交響曲第8番ハ短調
ウィルヘルム・フルトヴェングラー指揮ベルリン・フィルハーモニー管弦楽団
49/03/14
CENTURION CLASSICS IECC10018(全集)

 フルトヴェングラー&BPOによる「1949年3月14日盤」とされるブル8録音には、真正の14日演奏を収めたTESTAMENT盤(98年に発売)と14&15日のハイブリッド編集によるEMI盤(それ以前から出回っていた)の2種があるらしい。が、当盤がどちらのコピーなのかは不明だし別に興味もない。
 さて、当盤のトータルタイム(78分51秒)は翌日に収録されたArchipel盤のそれ(76分02秒)とは3分近くも違う。必然的にテンポも相当違っていると聞こえる。だが「さすがはフルヴェン、たった一日の違いで・・・・」と騙されてはいけない。ひとえにピッチの違いが原因である。(私の標準ピッチよりも当盤はやや低く、Archipel盤はやや高い。ともに修正したくなるほど不快には感じないが・・・・)両盤を聴き比べたけれども解釈に有意な差異を認めることはできなかった。(ちなみに「運命」の1947年5月25日盤と27日盤も同様であり、私的には「そんな大袈裟に言うほど違うかあ?」である。(どっちも異様にテンションの高い演奏として評価してはいるけれど。)それゆえ「英雄」の52年12月7日盤と8日盤の間に大きな差異が存在するという話も眉唾ものではないかと思えて仕方がなく、未入手の前者を聴いてみたいという気はサッパリ起こらない。そもそもネットオークションでも高騰必至の稀少品なのだが・・・・何で復刻盤ちっとも出んのやろ?)
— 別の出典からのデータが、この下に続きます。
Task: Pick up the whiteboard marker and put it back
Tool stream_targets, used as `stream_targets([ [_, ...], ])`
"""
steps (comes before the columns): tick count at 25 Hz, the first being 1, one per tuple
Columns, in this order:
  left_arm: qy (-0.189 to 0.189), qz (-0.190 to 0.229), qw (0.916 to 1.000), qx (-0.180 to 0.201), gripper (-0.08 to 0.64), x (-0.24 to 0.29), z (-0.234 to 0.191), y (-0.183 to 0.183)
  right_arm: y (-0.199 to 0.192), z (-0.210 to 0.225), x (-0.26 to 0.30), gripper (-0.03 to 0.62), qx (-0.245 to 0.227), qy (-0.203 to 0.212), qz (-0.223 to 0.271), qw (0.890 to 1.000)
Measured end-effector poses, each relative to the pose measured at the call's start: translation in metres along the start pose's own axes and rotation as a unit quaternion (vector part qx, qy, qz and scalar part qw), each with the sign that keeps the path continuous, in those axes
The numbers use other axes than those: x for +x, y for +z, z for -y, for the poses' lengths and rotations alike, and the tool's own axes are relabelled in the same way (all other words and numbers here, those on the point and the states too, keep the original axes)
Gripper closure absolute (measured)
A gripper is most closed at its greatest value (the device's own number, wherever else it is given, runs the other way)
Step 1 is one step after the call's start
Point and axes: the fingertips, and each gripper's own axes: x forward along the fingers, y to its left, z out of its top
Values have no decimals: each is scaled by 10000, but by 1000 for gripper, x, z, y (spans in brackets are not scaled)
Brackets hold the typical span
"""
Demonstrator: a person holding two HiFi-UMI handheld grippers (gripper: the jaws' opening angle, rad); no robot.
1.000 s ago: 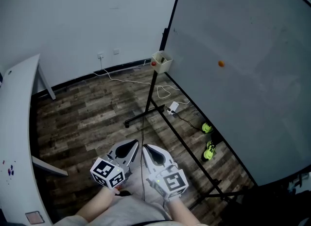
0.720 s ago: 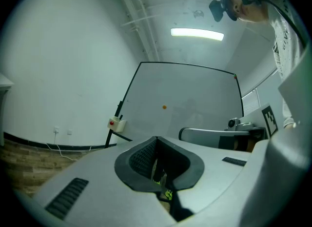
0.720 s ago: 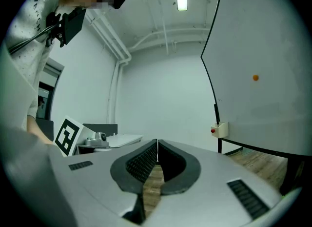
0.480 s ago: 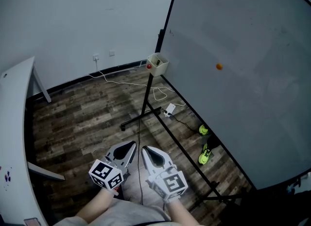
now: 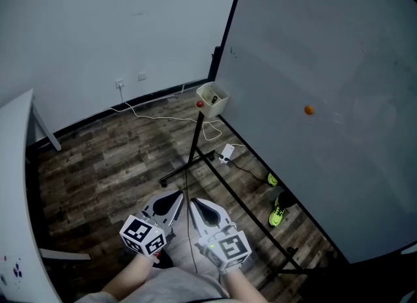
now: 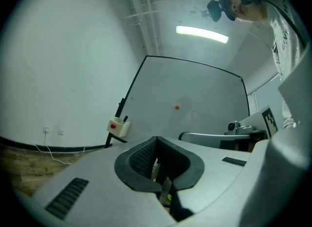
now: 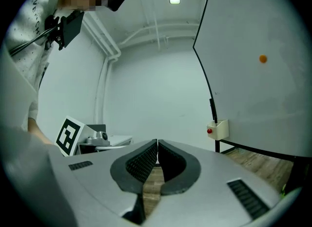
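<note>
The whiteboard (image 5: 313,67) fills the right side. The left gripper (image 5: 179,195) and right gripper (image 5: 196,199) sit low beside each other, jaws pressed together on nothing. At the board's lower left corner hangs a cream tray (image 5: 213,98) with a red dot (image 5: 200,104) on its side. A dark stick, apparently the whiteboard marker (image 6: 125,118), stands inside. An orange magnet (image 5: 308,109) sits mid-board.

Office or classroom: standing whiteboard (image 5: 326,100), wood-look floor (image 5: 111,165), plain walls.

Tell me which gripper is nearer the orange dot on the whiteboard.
Right. The right gripper is low, below and left of the orange dot. The left gripper is beside it, farther left still, so slightly farther from the dot.
</note>
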Motion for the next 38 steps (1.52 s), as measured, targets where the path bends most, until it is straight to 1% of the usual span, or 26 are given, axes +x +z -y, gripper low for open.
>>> stream_targets([
  [3, -82, -29, 10000, -32, 549, 14, -31, 10, 6, 12, 33, 572, 14, -110, 1, 9999],
  [5, -147, -56, 9999, -64, 549, 21, -50, 15, 4, 17, 51, 572, 63, -192, -99, 9997],
  [9, -308, -112, 9994, -132, 549, 37, -85, 23, 11, 29, 91, 572, 15, -359, 83, 9993],
  [15, -532, -162, 9983, -199, 549, 53, -135, 32, 7, 40, 140, 572, 54, -608, -126, 9981],
  [21, -616, -216, 9975, -274, 549, 63, -176, 39, 11, 49, 181, 572, -22, -759, 57, 9971],
  [25, -639, -243, 9970, -353, 549, 70, -191, 36, 5, 55, 197, 572, -27, -718, -28, 9974],
  [30, -665, -282, 9967, -379, 548, 76, -201, 32, -4, 66, 206, 572, 1, -808, -175, 9966],
  [38, -590, -389, 9967, -406, 549, 116, -228, 33, -2, 114, 237, 572, 64, -826, -193, 9964],
])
 結局のところ、これら2種のブル8も私にとっては好き放題に暴れ回っている、もっと言えば「あのKという男」の人気を妬み怒り狂っている指揮者の姿が目に浮かぶだけの演奏に過ぎない。(ちなみに49年といえばフルトヴェングラーが久しぶりにワルターと再会した際、積もる話をそっちのけにしてカラヤンについて質問責めにしたというエピソードを残した年でもある。ま、嫉妬心やら猜疑心やらも桁外れに強い指揮者だったからこそ、あのような人間臭い ─別に「きれいごとではない」でも「切れば血の出るような」でもいいが─ ベートーヴェン演奏が成し遂げられたということだろう。)その点で面白いといえば面白いが、ピッチの高さも手伝って壮絶感の上回る15日盤の方が断然聴き応えがあるように思う。ということで当盤には特に存在意義(所有価値)を感じなかった。「豚に真珠」と言いたきゃ言え!